Most interestingly the Gemara does not present a case of even greater havoc, namely that of marriage or divorce. Here retroactively invalidating the witnesses has the potential to create mamzerim. Presumably this is because while the rabbis have almost unlimited power in regards to monetary transactions[4] they generally do not have the power to change Biblical law in the realm of “ritual”. Thus according to this second understanding of Rava a get signed by these witnesses on February 1 would be invalid even according to Rava. 
 
Yet perhaps one could argue that the rabbis were using the more common example of commerce but such “grandfathering” would also apply to marriage and divorce. As the Gemara notes in Gittin (33a) “whoever marries, marries according to the rules of the rabbis” and hence the rabbis have the right to declare when couples are or are not married even when such may not conform to Biblical law. By invoking their power on the laws of marriage and divorce they would prevent a potential nightmare scenario of adultery, mamzerim and the impact on so many.  
  
Yet such discussion as the Rava’s reasoning has little practical application as the Gemara notes that this is one of only six cases where the law follows Abaye and not Rava.

[1] It based on this phrase “al pi, on the mouth of” that our rabbis derive that testimony must be given orally. It is harder to lie when forced to look someone in the eye. 

[2] The Gemara (Sanhedrin 24b) does quote a view that monies taken from another via gambling is a form of theft.
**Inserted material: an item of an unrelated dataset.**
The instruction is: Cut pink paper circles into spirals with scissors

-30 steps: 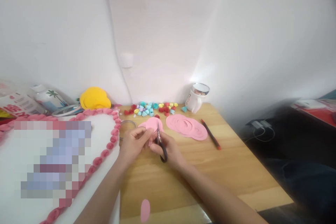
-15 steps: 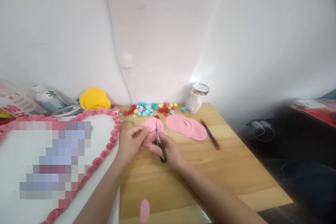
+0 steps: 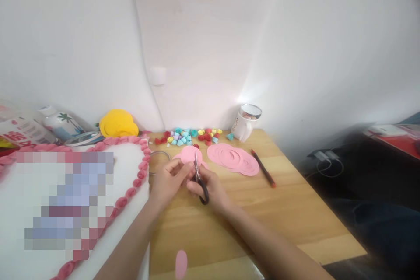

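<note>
My right hand (image 3: pixel 210 186) is wrapped round a pair of scissors with black handles (image 3: pixel 204 192); the blades point up and away from me. Just left of it, my left hand (image 3: pixel 169 179) pinches at the lower edge of a pink paper circle (image 3: pixel 190 155). The scissor blades lie across the right side of that circle. More pink paper shows behind and below it, partly covered by my fingers. To the right, several overlapping pink paper circles (image 3: pixel 231 158) lie on the wooden table. A single pink paper oval (image 3: pixel 181 264) is near the front edge.
Small folded paper pieces (image 3: pixel 183 136) in several colours lie at the back, left of a white mug (image 3: pixel 244 124). A black-and-red pen (image 3: pixel 263 168) rests on the right. A white board (image 3: pixel 131 162) edged with pink rolled flowers stands left, near a metal ring (image 3: pixel 166 154) and yellow paper (image 3: pixel 118 123).
My left hand has shifted slightly right and its fingers have drawn together near the scissors. The pink strip below the fingers is no longer visible. More of the metal ring shows.
</note>
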`<state>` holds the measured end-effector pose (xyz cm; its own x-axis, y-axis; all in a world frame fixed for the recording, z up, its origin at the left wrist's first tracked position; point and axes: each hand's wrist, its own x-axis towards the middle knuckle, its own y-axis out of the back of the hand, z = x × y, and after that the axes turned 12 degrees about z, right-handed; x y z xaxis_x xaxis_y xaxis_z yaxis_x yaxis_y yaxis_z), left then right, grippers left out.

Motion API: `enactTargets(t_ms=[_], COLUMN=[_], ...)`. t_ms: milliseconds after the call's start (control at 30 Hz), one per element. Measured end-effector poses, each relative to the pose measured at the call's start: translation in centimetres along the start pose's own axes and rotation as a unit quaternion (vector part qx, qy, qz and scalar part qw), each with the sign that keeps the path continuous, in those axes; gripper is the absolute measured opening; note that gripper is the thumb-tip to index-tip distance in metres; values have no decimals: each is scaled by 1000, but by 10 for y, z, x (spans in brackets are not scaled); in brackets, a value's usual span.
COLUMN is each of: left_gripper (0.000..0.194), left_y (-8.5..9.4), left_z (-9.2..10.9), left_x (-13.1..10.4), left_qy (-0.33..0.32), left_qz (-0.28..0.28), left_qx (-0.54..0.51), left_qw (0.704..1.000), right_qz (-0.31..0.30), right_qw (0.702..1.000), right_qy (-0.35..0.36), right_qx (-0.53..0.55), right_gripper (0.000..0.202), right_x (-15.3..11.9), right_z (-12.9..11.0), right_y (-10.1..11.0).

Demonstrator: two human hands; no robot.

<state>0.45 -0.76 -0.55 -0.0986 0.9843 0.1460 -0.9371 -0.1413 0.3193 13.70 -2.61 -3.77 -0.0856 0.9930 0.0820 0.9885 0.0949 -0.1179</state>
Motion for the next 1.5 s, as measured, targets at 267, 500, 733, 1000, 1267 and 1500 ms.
enactTargets(t_ms=[267,500,733,1000,1267,1500], left_gripper=[34,37,34,38,41,38], left_y=[-2,-3,-2,1,1,4], left_z=[1,5,4,8,3,0], left_x=[-3,-4,-3,-3,0,1], left_qy=[-3,-6,2,-9,-12,-13], left_qz=[18,18,14,13,10,27], left_qx=[26,36,22,12,-6,0], left_qw=[999,999,1000,1000,1000,1000], right_qz=[0,6,0,-9,-4,3], right_qw=[1000,999,999,1000,999,999], right_qy=[27,34,38,27,35,38], right_qx=[4,11,-4,2,-7,-22], right_gripper=[38,39,36,35,36,39], right_x=[1,2,1,1,0,0], right_z=[-4,-7,-6,-3,-5,1], right_y=[-1,-1,-1,0,0,1])
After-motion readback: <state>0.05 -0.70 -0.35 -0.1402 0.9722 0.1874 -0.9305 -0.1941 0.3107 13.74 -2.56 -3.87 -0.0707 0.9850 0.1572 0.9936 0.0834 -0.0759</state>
This view is ultimately rejected with gambling seen more as a moral failure than a legal wrong. 

[3] As to why then we do believe the second set of witnesses see one explanation here.
 
 [4] This is based on the principle of hefker beit din hefker, that a court can declare money ownerless and bestow it upon others. This fits very well with the modern State’s power of eminent domain which allows governments to expropriate property if they deem such to be in the public interest.